*Requirement:*
Where a line of the data below has the string "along", copy that line.
[Data provided Boundary: Start]
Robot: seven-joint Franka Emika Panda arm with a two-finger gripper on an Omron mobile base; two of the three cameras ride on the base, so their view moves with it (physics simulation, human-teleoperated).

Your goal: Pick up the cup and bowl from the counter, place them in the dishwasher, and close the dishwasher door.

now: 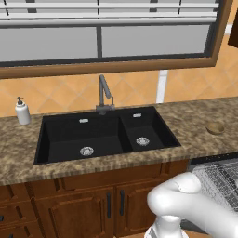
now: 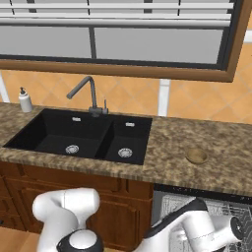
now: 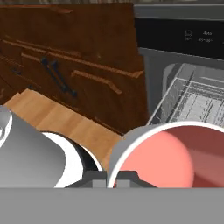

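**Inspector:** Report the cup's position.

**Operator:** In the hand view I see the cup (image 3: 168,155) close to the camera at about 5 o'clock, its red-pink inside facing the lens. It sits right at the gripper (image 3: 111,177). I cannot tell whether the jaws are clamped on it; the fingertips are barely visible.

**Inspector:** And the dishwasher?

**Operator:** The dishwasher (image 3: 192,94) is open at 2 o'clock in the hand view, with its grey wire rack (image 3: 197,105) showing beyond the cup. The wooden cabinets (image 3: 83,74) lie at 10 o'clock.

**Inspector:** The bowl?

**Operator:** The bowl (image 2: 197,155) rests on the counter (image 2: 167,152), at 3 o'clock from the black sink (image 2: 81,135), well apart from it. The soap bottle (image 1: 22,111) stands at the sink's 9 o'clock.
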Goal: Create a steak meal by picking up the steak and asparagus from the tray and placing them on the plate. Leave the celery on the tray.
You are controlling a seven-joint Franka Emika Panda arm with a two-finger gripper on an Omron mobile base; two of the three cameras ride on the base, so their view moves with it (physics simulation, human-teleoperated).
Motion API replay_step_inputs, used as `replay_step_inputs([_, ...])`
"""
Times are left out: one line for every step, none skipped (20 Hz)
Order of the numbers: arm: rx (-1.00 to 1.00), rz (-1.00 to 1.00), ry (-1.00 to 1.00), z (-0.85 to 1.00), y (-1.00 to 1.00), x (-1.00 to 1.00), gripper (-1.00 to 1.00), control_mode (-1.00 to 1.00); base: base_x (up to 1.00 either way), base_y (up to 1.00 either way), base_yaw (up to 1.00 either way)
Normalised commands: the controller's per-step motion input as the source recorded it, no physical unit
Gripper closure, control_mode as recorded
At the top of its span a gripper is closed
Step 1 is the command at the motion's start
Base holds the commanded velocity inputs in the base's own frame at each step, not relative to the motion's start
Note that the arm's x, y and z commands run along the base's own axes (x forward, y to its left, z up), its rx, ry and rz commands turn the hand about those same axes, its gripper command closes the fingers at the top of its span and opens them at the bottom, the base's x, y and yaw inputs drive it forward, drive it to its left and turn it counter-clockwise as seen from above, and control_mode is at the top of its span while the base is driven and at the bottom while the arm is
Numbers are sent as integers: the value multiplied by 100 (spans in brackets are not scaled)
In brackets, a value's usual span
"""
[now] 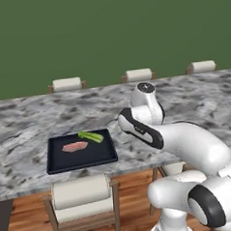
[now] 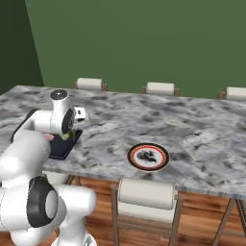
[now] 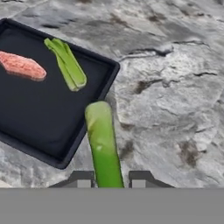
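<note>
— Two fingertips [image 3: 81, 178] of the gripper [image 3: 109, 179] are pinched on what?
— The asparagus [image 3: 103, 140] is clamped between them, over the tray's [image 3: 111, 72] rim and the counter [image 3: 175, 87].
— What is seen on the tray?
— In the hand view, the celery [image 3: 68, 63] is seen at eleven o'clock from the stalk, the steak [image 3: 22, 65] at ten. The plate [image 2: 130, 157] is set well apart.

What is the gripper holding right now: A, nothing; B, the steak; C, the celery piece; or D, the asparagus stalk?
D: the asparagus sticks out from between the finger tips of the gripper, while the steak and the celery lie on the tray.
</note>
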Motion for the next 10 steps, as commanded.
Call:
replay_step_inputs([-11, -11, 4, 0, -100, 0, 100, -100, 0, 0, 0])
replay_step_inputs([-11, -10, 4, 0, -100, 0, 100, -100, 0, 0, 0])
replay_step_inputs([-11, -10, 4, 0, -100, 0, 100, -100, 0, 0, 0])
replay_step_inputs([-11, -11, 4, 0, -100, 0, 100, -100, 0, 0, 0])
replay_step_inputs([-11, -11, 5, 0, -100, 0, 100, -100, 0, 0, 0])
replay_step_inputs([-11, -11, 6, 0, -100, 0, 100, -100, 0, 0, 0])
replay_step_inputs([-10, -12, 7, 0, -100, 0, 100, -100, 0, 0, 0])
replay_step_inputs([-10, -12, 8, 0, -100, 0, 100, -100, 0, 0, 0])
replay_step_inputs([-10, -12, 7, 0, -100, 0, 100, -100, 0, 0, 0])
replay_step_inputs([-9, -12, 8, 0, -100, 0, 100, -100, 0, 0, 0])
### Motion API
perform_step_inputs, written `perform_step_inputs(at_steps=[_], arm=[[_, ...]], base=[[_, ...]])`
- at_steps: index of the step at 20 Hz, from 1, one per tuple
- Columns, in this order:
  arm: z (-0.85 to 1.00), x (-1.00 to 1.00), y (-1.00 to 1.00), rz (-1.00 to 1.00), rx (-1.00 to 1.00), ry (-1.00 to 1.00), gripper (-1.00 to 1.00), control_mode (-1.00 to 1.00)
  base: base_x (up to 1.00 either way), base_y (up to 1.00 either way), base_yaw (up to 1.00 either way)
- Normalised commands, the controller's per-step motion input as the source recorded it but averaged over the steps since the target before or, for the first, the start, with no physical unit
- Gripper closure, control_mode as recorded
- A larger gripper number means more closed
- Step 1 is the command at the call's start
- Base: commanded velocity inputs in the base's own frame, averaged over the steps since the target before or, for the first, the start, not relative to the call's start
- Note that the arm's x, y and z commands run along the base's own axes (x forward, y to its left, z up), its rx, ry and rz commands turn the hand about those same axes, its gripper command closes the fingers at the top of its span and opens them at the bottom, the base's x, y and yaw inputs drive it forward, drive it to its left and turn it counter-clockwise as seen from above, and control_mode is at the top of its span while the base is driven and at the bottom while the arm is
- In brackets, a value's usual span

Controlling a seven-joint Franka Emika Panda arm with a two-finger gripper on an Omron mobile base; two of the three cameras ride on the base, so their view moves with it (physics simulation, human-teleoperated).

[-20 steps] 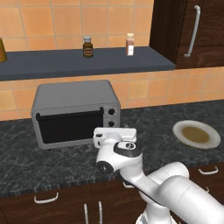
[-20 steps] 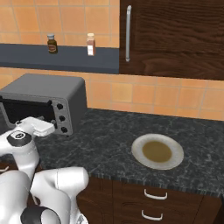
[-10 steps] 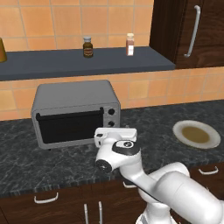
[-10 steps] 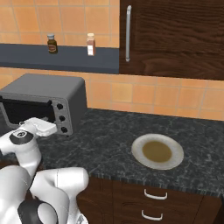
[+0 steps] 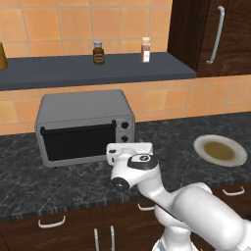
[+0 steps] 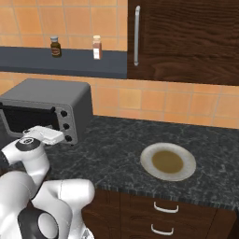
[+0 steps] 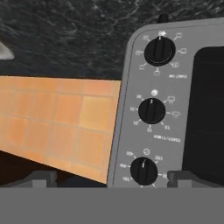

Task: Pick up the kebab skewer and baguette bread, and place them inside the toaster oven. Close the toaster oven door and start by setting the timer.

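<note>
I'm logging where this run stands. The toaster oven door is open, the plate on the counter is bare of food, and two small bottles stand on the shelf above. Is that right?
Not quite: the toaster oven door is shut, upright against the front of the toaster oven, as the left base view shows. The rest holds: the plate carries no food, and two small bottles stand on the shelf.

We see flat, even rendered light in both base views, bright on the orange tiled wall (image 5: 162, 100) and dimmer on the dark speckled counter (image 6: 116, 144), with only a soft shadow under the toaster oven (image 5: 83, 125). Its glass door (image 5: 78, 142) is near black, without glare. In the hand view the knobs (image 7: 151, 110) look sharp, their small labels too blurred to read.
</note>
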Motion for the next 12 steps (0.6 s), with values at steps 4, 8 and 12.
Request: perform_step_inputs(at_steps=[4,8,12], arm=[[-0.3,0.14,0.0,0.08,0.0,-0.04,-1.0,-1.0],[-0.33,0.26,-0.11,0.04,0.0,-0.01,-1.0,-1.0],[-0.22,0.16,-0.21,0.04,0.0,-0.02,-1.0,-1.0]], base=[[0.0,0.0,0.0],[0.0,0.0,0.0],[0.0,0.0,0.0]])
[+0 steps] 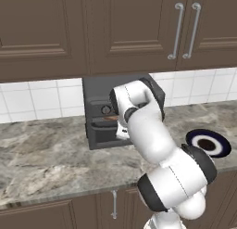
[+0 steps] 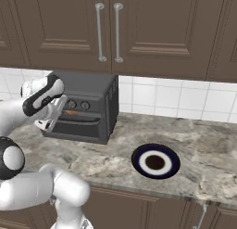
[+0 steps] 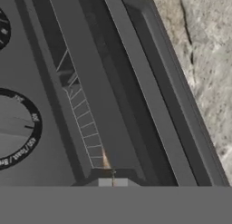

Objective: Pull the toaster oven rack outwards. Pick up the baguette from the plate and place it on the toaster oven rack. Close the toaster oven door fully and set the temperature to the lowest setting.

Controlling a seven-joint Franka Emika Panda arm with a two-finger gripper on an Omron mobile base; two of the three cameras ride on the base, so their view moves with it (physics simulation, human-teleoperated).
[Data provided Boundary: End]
*Expected answer:*
Note that the arm's x, y and z commands run along the base's own axes (x forward, y to its left, z up), its rx, ry and rz commands turn the hand about those same axes, its gripper command closes the fingers at the top of its span and opens them at the bottom, the base's x, y and yaw inputs drive it forward, drive it to its left and turn it counter-clockwise as seen from above, and control_mode is at the top of its span while the base is driven and at the bottom while the arm is
- Note that the arm's x, y and z commands run along the base's own axes (x forward, y to its left, z up), its rx, ry and rz commands turn the hand about those same axes, its gripper command closes the fingers at the top of its span and opens them at the bottom, the base's x, y and yaw inputs drive it forward, drive it to its left and turn it counter-clockwise as seen from above, and control_mode is at the top of its span while the base is driven and at the bottom while the arm is

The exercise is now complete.